* **What you need to do**: From the data below, retype exactly the lines starting with the one that contains "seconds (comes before" and ending with the one that contains "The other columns", both included.

* **Source material**:
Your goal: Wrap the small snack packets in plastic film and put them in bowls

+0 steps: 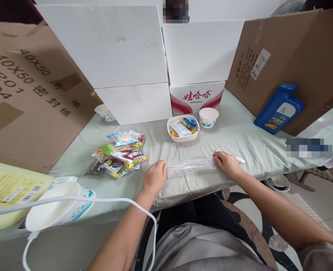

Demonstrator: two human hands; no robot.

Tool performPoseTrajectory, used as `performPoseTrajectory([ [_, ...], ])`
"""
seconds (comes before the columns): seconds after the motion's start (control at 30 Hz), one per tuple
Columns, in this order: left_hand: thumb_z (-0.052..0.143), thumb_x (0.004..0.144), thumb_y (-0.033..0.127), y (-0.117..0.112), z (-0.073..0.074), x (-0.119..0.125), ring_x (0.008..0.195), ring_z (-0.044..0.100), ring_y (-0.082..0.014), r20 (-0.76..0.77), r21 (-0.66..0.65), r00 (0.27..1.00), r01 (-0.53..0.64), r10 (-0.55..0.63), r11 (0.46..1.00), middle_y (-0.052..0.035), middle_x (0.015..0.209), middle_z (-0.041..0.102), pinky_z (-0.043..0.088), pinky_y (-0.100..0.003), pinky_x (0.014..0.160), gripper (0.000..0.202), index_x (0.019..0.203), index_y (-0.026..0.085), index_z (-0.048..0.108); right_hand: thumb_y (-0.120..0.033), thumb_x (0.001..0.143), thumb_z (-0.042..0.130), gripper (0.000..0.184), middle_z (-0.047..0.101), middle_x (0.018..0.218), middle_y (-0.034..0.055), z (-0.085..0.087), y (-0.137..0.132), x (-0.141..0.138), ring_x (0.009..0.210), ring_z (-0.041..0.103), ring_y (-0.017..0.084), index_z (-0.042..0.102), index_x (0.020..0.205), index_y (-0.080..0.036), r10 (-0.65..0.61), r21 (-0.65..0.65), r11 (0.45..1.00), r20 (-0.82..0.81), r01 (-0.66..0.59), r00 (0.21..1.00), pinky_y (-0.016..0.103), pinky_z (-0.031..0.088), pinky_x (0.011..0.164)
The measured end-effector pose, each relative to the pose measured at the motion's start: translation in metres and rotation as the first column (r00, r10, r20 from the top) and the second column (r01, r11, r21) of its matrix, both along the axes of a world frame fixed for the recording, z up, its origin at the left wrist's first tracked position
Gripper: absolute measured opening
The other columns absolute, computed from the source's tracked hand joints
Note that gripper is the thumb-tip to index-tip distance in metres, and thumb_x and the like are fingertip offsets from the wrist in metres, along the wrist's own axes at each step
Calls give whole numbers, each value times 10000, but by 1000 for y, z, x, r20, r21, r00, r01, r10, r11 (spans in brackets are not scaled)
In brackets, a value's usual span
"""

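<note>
A clear plastic wrap [190, 166], folded into a long strip, stretches between my two hands just over the cloth-covered table. My left hand [155, 175] is closed on its left end, fingers pressed together. At the other end, my right hand [228, 163] pinches the wrap; a small white item [240, 159] shows just behind that hand, its kind unclear. Left of my left hand lies a pile of snack packets [124, 152]. Beyond the wrap sits a white bowl [183, 138] holding several small packets [181, 128], with a paper cup [208, 117] beside it.
White boxes [132, 103] form a wall at the back. Cardboard boxes stand left [36, 94] and right [290, 56]. A blue bottle [279, 109] leans at right. Front left are a large paper cup [59, 207], a yellow container [11, 192] and a white cable [104, 199].
</note>
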State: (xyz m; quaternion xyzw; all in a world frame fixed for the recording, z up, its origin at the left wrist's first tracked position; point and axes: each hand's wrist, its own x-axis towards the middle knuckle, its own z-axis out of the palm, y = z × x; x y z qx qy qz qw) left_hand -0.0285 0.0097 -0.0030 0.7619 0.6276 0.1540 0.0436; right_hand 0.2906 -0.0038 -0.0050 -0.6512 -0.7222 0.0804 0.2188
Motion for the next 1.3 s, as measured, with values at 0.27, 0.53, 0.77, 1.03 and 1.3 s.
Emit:
performPoseTrajectory([
  [0.27,476,918,303,-13,17,8,1016,594,-294,-39,325,999,-7,21,946,-148,1037,651,449,-411,888,256,1023,148,650,-390,944,494,324,640,1106,147,10,-10,-17,1055,563,300,654,1115,-166,16,311,946,230,-90,973,439,433,894],
  [0.53,427,903,608,-41,-23,48,1426,257,-361,-183,41,916,370,-357,928,-131,1520,385,259,-554,1115,710,1458,167,381,-754,835,422,876,390,1514,145,-15,-29,-38,1421,245,375,348,1490,-176,441,-19,882,382,-471,812,580,198,1107],
  [0.77,557,896,426,-57,-8,62,1218,481,-343,-114,98,936,344,-332,934,-147,1302,570,395,-519,996,443,1263,178,577,-334,939,516,442,524,1408,129,-24,-81,20,1276,453,287,511,1352,-176,264,145,931,367,-335,892,457,335,1014],
  [1.03,584,887,388,-72,-16,88,1244,470,-300,12,132,801,592,-598,795,-117,1319,560,348,-511,1044,449,1292,205,524,-105,883,543,227,698,906,30,23,-120,22,948,597,216,640,1034,-245,353,386,846,110,-367,929,397,414,853],
  [1.3,530,902,302,-69,-24,73,1426,287,-271,35,81,740,668,-672,740,-69,1441,495,250,-484,1143,518,1403,224,422,-255,894,569,194,688,952,51,65,-32,-12,863,663,168,597,1083,-219,420,87,901,-413,-425,808,313,528,768],
])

* **Exercise solution**:
seconds (comes before the columns): seconds after the motion's start (control at 30 Hz), one per tuple
Columns, in this order: left_hand: thumb_z (-0.052..0.143), thumb_x (0.004..0.144), thumb_y (-0.033..0.127), y (-0.117..0.112), z (-0.073..0.074), x (-0.119..0.125), ring_x (0.008..0.195), ring_z (-0.044..0.100), ring_y (-0.082..0.014), r20 (-0.76..0.77), r21 (-0.66..0.65), r00 (0.27..1.00), r01 (-0.53..0.64), r10 (-0.55..0.63), r11 (0.46..1.00), middle_y (-0.052..0.035), middle_x (0.015..0.209), middle_z (-0.041..0.102), pinky_z (-0.043..0.088), pinky_y (-0.100..0.003), pinky_x (0.014..0.160), gripper (0.000..0.202), index_x (0.019..0.203), index_y (-0.026..0.085), index_z (-0.048..0.108); right_hand: thumb_y (-0.120..0.033), thumb_x (0.001..0.143), thumb_z (-0.042..0.130), gripper (0.000..0.184), middle_z (-0.047..0.101), middle_x (0.018..0.218), middle_y (-0.034..0.055), z (-0.085..0.087), y (-0.137..0.132), x (-0.141..0.138), ring_x (0.009..0.210), ring_z (-0.041..0.103), ring_y (-0.017..0.084), index_z (-0.042..0.102), index_x (0.020..0.205), index_y (-0.080..0.036), r10 (-0.65..0.61), r21 (-0.65..0.65), r11 (0.45..1.00), r20 (-0.82..0.81), r01 (-0.66..0.59), r00 (0.21..1.00), pinky_y (-0.016..0.103), pinky_z (-0.031..0.088), pinky_x (0.011..0.164)
The measured end-effector pose, each relative to the pose measured at the motion's start: translation in metres and rotation as the first column (r00, r10, r20 from the top) and the second column (r01, r11, r21) of its matrix, both along the axes of a world frame fixed for the recording, z up, its origin at the left wrist's first tracked position
Gripper: absolute measured opening
The other columns absolute, computed from the source's tracked hand joints

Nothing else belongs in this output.